**What you should do**
Repeat verbatim only the lines from the opening of the material below through the one that contains "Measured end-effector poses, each".

━━━━━━━━━━━━━━━━━━━━

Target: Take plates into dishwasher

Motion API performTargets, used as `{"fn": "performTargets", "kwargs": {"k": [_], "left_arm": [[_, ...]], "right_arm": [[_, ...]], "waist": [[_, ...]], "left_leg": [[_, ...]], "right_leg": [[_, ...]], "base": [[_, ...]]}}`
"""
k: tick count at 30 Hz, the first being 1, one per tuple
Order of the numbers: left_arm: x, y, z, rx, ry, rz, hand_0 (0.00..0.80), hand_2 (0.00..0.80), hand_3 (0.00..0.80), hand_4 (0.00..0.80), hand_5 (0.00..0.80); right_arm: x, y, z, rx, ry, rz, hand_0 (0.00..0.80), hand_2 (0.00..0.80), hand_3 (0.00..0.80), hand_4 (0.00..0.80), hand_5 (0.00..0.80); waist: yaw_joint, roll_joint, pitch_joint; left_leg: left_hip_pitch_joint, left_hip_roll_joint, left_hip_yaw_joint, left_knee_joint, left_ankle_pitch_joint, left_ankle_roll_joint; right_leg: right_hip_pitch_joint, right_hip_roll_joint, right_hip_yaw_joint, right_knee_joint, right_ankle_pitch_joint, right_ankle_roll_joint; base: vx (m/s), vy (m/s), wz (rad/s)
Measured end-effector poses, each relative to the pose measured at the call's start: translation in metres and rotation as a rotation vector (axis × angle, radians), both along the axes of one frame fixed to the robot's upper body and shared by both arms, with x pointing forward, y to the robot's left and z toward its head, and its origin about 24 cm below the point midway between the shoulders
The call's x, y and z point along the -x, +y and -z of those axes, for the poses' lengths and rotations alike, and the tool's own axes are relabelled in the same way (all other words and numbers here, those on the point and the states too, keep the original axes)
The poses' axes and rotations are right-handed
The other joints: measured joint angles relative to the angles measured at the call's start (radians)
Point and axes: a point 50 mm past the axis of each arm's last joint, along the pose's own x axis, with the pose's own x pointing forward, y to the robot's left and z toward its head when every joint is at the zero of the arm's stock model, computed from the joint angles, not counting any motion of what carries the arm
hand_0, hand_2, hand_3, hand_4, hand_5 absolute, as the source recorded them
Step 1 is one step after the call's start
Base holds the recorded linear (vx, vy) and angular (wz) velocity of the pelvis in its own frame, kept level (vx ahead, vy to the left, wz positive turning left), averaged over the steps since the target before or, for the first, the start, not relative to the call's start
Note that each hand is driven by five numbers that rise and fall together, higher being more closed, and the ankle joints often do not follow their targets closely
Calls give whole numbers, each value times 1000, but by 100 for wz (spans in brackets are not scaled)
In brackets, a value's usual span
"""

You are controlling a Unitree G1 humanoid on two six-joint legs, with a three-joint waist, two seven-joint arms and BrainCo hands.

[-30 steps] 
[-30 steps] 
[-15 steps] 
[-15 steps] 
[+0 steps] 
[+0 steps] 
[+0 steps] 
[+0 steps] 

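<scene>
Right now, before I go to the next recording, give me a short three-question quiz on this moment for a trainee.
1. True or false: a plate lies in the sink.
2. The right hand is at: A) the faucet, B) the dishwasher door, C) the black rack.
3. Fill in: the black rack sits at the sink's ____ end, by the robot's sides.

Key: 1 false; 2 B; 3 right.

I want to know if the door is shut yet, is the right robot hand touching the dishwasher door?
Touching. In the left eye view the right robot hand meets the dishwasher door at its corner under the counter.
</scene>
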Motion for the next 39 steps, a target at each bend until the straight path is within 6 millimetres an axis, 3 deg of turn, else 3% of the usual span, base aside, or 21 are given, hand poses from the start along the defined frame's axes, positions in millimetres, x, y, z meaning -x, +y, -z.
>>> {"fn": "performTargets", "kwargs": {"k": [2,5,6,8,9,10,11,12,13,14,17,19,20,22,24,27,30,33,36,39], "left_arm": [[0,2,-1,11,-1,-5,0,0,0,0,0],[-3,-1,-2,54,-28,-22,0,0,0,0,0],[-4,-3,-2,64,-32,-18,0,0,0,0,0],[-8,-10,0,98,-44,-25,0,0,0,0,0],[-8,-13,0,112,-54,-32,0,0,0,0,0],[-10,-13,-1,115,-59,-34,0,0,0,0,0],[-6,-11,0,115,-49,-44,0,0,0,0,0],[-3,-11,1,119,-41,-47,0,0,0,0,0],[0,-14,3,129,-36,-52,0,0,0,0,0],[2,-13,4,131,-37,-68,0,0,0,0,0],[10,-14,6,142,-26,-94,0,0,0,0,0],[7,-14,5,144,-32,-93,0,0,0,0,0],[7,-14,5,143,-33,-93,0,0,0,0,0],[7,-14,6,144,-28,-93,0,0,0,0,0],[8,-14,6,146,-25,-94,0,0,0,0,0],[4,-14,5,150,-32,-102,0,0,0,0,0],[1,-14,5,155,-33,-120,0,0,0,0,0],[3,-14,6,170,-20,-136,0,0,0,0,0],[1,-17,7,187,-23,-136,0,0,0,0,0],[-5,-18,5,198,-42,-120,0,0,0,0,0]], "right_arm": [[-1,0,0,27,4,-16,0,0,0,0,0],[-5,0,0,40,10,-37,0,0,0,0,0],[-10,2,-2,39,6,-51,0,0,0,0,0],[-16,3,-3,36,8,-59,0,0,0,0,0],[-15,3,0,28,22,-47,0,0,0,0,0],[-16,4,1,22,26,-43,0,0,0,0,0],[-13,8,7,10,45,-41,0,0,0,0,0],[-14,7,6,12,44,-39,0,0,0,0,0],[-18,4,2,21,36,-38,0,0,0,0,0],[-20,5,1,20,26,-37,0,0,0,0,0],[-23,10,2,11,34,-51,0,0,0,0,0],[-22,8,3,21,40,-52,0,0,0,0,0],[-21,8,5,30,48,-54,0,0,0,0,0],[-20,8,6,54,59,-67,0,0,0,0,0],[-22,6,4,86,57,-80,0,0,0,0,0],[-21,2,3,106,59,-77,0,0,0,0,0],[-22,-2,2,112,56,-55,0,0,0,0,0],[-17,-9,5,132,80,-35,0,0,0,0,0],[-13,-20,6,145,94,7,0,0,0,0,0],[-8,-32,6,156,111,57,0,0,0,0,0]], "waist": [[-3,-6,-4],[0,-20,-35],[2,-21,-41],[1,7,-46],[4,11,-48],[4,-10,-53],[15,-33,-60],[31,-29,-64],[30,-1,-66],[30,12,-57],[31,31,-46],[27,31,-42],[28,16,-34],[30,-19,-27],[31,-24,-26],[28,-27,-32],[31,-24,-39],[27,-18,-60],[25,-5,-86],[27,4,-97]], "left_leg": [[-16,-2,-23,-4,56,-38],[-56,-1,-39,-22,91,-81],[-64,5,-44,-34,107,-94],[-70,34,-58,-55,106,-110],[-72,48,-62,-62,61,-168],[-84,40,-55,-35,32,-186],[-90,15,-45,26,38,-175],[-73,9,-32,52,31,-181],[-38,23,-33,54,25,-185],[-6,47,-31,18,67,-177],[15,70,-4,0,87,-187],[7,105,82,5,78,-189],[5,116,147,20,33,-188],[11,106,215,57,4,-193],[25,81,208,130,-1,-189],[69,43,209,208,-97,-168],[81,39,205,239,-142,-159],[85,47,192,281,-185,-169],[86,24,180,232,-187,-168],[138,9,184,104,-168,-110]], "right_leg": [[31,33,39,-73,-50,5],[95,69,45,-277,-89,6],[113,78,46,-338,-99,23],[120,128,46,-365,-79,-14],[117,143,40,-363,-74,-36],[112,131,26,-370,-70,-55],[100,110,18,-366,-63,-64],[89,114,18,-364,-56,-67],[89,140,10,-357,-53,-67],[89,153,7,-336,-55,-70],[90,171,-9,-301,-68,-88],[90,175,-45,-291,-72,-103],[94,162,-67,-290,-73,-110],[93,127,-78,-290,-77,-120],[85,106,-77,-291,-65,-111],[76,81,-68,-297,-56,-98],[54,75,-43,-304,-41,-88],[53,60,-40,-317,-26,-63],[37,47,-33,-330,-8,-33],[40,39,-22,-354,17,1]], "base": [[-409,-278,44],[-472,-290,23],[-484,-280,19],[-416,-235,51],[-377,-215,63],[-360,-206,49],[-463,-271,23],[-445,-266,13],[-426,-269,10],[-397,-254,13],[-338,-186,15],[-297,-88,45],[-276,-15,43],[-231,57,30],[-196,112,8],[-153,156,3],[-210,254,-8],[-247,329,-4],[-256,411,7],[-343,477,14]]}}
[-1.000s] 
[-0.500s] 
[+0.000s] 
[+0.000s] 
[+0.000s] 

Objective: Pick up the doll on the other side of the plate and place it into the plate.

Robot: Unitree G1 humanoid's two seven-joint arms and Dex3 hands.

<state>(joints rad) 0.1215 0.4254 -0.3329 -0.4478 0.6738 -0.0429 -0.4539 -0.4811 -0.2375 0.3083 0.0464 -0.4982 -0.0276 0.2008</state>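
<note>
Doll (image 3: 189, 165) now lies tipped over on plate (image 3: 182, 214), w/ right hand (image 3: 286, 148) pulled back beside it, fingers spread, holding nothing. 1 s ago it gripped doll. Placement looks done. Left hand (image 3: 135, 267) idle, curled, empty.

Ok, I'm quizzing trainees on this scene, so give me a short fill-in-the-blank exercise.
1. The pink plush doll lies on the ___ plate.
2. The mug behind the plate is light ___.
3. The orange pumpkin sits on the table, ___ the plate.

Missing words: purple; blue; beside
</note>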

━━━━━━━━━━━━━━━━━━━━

**Output of the exercise**
Target: Take plates into dishwasher

Motion API performTargets, used as `{"fn": "performTargets", "kwargs": {"k": [_], "left_arm": [[_, ...]], "right_arm": [[_, ...]], "waist": [[_, ...]], "left_leg": [[_, ...]], "right_leg": [[_, ...]], "base": [[_, ...]]}}`
"""
k: tick count at 30 Hz, the first being 1, one per tuple
Order of the numbers: left_arm: x, y, z, rx, ry, rz, hand_0 (0.00..0.80), hand_2 (0.00..0.80), hand_3 (0.00..0.80), hand_4 (0.00..0.80), hand_5 (0.00..0.80); right_arm: x, y, z, rx, ry, rz, hand_0 (0.00..0.80), hand_2 (0.00..0.80), hand_3 (0.00..0.80), hand_4 (0.00..0.80), hand_5 (0.00..0.80); waist: yaw_joint, roll_joint, pitch_joint; left_leg: left_hip_pitch_joint, left_hip_roll_joint, left_hip_yaw_joint, left_knee_joint, left_ankle_pitch_joint, left_ankle_roll_joint; right_leg: right_hip_pitch_joint, right_hip_roll_joint, right_hip_yaw_joint, right_knee_joint, right_ankle_pitch_joint, right_ankle_roll_joint; base: vx (m/s), vy (m/s), wz (rad/s)
Measured end-effector poses, each relative to the pose measured at the call's start: translation in metres and rotation as a rotation vector (axis × angle, radians), both along the axes of one frame fixed to the robot's upper body and shared by both arms, with x pointing forward, y to the robot's left and z toward its head, and its origin about 24 cm below the point midway between the shoulders

No more work is left in this exercise.